Reporter: Ferry Saputra | Editor: Herlina Kartika Dewi
KONTAN.CO.ID - JAKARTA. Hasil riset Kredivo dan Katadata Insight Center melaporkan pengguna layanan paylater dalam platform e-commerce naik signifikan dari 28,2% di 2022 menjadi 45,9% di 2023. Selain itu, terjadi peningkatan yang signifikan dalam proporsi pengguna paylater yang telah menggunakannya selama lebih dari 1 tahun untuk bertransaksi di e-commerce, yakni naik dari 55,9% pada tahun 2022 menjadi 78,6% pada 2023.
Tentu hasil riset itu mengartikan makin meningkatnya masyarakat Indonesia yang tak ragu untuk berutang di e-commerce melalui paylater. Lantas, potensi kredit macet pun bisa menghantui perusahaan yang menyediakan layanan paylater.
Terkait hal tersebut, Pengamat Teknologi/Direktur Eksekutif ICT Institute Heru Sutadi mengatakan berutang melalui paylater memang memiliki keunggulan tersendiri.
Baca Juga: Ekonom Minta Pemerintah Segera Atur Social Commerce, Ini Alasannya
Sebab, masyarakat bisa langsung memiliki barang yang diinginkan dengan membayarnya nanti. Namun, hal itu juga harus diperhatikan oleh para perusahaan.
"Timbul budaya bayar nanti yang penting punya dahulu. Tentu perilaku berutang lewat paylater tersebut harus diawasi agar tak terjadi kredit macet," ucap Heru kepada Kontan.co.id, Jumat (16/6).
Heru menyebut jangan sampai pengawasan lengah sehingga paylater berpotensi menjadi kasus baru seperti fintech peer to peer lending atau peminjaman online (pinjol).
Dia menganggap tingkat kredit macet pinjol saat ini sebesar 2,82% per April terbilang cukup besar.
Oleh karena itu, Heru menyampaikan perusahaan perlu mengantisipasi sedari dini agar masyarakat yang menggunakan layanan paylater tak terjadi kredit macet.
"Misalnya, membatasi jumlah transaksi, nlai transaksi, dan credit scoring juga harus dipastikan dengan data sehingga pengguna paylater secara finansial bisa membayar.
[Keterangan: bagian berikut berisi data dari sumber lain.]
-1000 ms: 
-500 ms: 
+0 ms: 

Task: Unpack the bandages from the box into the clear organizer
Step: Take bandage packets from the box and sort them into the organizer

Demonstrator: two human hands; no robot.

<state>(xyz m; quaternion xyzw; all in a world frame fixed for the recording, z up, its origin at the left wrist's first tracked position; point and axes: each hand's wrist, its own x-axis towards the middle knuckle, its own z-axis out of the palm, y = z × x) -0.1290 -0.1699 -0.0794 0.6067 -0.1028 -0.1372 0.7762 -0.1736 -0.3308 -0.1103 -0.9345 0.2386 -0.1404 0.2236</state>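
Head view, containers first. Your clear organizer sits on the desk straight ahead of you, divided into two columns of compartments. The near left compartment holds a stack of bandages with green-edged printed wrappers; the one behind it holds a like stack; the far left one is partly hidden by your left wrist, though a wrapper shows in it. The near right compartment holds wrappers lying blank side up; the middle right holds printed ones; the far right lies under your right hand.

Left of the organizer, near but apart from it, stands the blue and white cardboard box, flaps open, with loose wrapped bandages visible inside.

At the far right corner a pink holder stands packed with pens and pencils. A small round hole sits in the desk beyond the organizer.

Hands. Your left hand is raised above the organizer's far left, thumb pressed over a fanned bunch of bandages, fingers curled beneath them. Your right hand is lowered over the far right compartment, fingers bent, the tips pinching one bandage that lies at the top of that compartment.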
Sama kayak pinjol, juga harus ada screening," ungkapnya.
Selain itu, Heru juga mengimbau kepada masyarakat hendaknya layanan paylater digunakan untuk membeli produk yang produktif bukan kebanyakan konsumtif. Menurutnya, kredit macet lebih berpotensi terjadi pada pembelian kebutuhan konsumtif.
"Jadi, memang harus untuk hal-hal yang produktif. Masyarakat juga harus mengerti bhawa paylater itu utang sehingga diharuskan membayar," ujar Heru.
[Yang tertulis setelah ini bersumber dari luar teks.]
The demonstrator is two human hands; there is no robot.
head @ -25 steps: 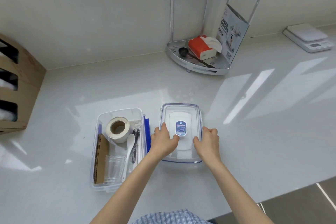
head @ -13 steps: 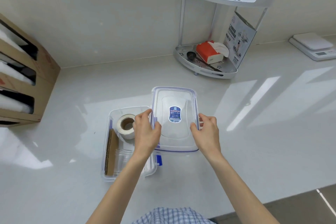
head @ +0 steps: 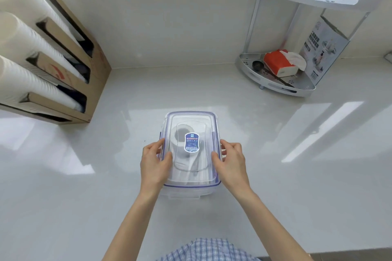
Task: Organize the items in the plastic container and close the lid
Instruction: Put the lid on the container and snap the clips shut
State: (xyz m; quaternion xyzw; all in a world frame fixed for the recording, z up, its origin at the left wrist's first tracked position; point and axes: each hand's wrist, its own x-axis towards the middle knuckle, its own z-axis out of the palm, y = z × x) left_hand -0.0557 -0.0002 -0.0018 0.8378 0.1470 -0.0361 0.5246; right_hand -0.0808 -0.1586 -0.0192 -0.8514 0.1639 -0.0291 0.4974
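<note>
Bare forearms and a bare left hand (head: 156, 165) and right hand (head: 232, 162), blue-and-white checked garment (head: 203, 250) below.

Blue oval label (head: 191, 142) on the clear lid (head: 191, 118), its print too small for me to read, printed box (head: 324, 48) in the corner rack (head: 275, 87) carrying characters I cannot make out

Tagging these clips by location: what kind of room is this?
Probably a kitchen or drinks-prep counter: a glossy white countertop, a metal corner rack holding a scoop and tissue pack, and stacked disposable cups in a cardboard dispenser.
</note>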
Heru juga menyarankan masyarakat sebaiknya hanya menggunakan layanan paylater untuk keperluan yang mendesak saja, tetapi tetap harus memperhatikan pembayaran nantinya.
Baca Juga: Punya Prospek Cerah, OJK: Bisnis Paylater Dihadapkan Sejumlah Tantangan
Dia juga mengimbau masyarakat harus melihat harga barang tersebut terjangkau atau tidak sehingga bisa membayarnya di kemudian hari.
Sebagai informasi, dalam riset tersebut, kemudahan layanan paylater juga menjadi pendorong daya beli masyarakat dalam berbelanja online atau melalui e-commerce.
Adapun persentasenya mencapai 16,2%, lebih tinggi dibandingkan belanja dengan metode transfer bank atau virtual account 10,2%. Adapun urutan pertama masih ditempati oleh e-wallet sebesar 46,8% dan disusul cash on delivery 22,6%.